Retype, word for word, every line of the records below starting at the one that contains "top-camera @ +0" and ending at the one that contains "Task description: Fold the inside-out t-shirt"; include both of those lines and nothing more.

____ Records to use

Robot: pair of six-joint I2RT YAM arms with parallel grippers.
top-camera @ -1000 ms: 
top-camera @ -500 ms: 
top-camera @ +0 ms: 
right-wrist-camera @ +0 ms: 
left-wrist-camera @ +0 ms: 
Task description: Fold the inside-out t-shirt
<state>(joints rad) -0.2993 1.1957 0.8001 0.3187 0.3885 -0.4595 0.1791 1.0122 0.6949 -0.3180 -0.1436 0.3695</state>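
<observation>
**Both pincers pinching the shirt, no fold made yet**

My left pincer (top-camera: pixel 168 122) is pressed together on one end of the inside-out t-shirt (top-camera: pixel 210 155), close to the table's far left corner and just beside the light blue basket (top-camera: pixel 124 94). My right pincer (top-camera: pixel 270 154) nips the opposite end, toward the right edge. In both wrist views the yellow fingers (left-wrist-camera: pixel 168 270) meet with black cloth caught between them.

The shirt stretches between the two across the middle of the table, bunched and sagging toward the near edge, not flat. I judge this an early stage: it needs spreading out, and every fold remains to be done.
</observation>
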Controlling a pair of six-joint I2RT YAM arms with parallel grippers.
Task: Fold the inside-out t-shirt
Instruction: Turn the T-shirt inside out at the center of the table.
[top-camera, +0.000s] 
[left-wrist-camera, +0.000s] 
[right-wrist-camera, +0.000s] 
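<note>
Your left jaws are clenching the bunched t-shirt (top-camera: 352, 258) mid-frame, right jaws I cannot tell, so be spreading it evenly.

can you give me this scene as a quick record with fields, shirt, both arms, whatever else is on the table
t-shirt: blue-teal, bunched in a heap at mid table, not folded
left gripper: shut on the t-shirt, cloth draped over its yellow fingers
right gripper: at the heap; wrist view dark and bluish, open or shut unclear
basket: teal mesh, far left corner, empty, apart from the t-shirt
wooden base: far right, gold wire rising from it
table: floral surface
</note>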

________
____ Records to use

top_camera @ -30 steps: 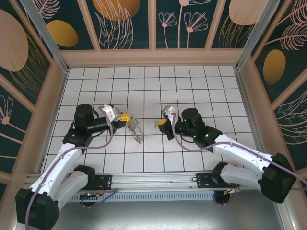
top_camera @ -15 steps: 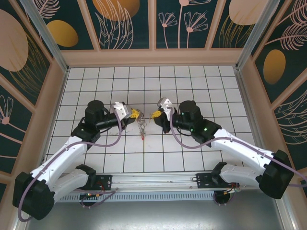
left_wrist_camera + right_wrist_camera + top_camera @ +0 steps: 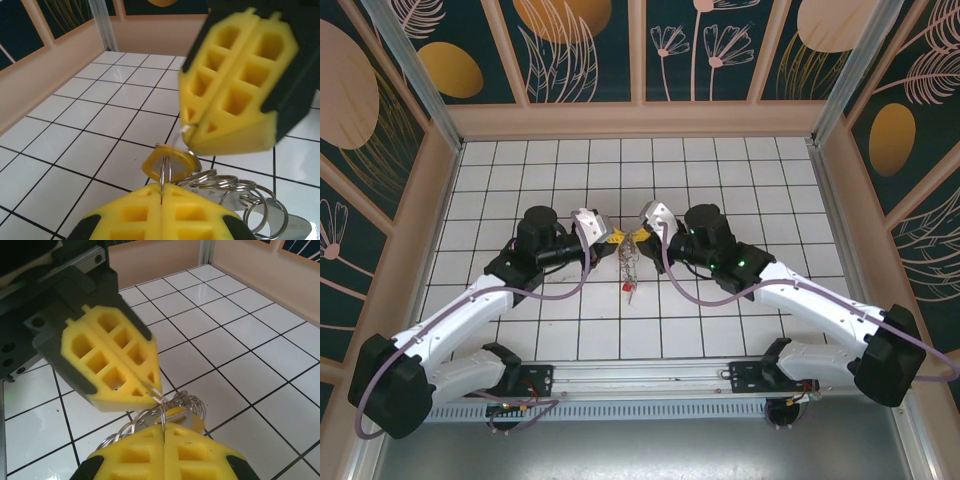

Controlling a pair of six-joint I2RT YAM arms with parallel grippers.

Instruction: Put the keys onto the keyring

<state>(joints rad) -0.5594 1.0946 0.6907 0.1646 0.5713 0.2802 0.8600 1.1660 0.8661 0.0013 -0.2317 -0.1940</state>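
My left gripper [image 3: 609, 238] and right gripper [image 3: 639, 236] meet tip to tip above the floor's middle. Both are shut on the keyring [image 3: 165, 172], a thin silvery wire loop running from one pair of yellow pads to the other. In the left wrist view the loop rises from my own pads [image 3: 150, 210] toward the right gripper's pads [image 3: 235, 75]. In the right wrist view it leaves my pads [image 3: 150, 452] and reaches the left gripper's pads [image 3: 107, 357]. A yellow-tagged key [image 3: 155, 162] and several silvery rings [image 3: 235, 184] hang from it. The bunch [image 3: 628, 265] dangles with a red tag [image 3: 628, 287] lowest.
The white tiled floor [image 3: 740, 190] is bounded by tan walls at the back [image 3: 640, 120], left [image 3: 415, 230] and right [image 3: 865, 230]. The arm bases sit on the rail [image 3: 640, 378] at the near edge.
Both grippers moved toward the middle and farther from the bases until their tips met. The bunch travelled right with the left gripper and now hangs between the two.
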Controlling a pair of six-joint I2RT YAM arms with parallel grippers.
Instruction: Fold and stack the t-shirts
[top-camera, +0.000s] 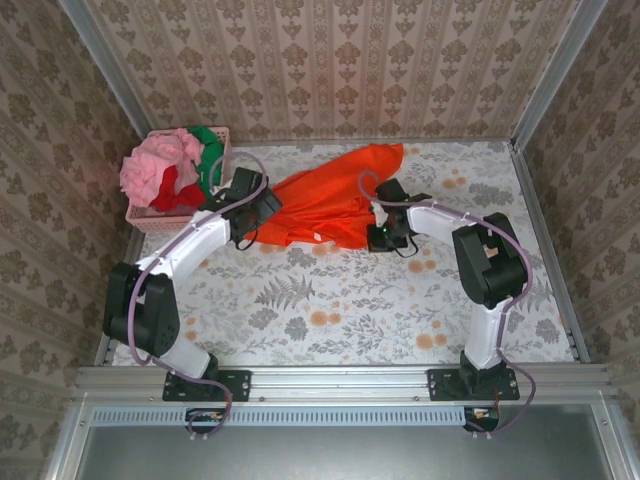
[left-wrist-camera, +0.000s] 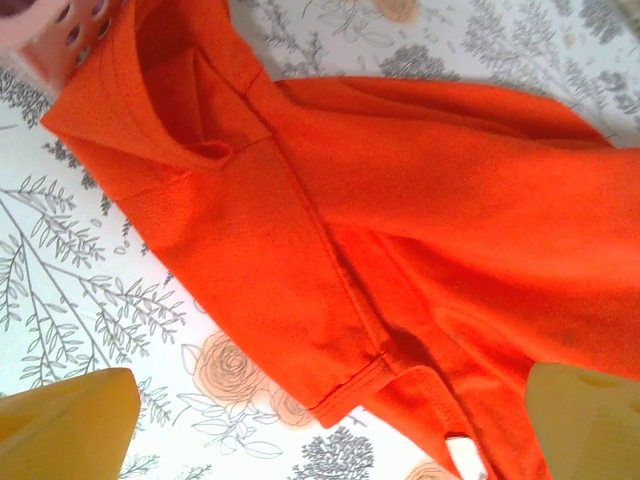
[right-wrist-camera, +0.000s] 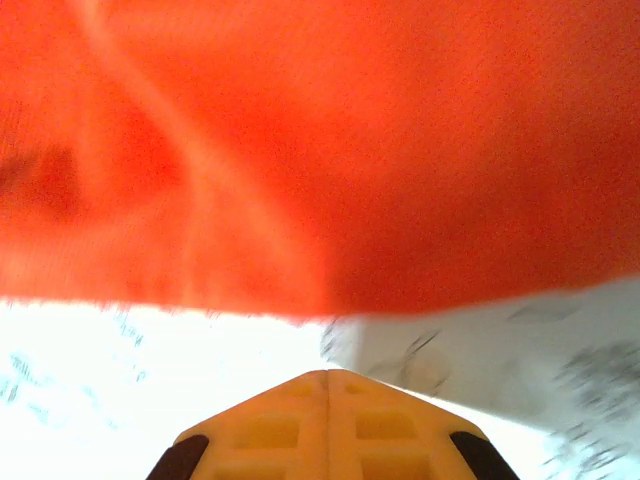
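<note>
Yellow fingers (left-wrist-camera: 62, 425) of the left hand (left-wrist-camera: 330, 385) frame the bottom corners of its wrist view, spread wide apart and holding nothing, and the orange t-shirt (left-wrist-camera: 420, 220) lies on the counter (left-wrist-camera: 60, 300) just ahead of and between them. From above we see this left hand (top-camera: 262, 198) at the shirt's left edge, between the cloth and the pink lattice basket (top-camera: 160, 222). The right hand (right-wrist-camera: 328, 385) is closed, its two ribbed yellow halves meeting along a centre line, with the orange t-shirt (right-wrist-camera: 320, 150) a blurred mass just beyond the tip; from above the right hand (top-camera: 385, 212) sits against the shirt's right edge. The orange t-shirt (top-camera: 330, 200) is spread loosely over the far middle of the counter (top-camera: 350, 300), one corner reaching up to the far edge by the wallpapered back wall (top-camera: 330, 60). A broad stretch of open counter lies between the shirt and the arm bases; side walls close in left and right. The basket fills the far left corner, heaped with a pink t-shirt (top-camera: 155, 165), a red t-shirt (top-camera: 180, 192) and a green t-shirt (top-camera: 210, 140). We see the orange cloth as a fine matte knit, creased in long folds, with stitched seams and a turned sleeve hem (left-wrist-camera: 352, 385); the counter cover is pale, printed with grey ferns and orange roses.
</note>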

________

#### [Response to the exercise]
top-camera @ +0 ms: 
right-wrist-camera @ +0 ms: 
left-wrist-camera @ +0 ms: 
Task description: Fold the inside-out t-shirt

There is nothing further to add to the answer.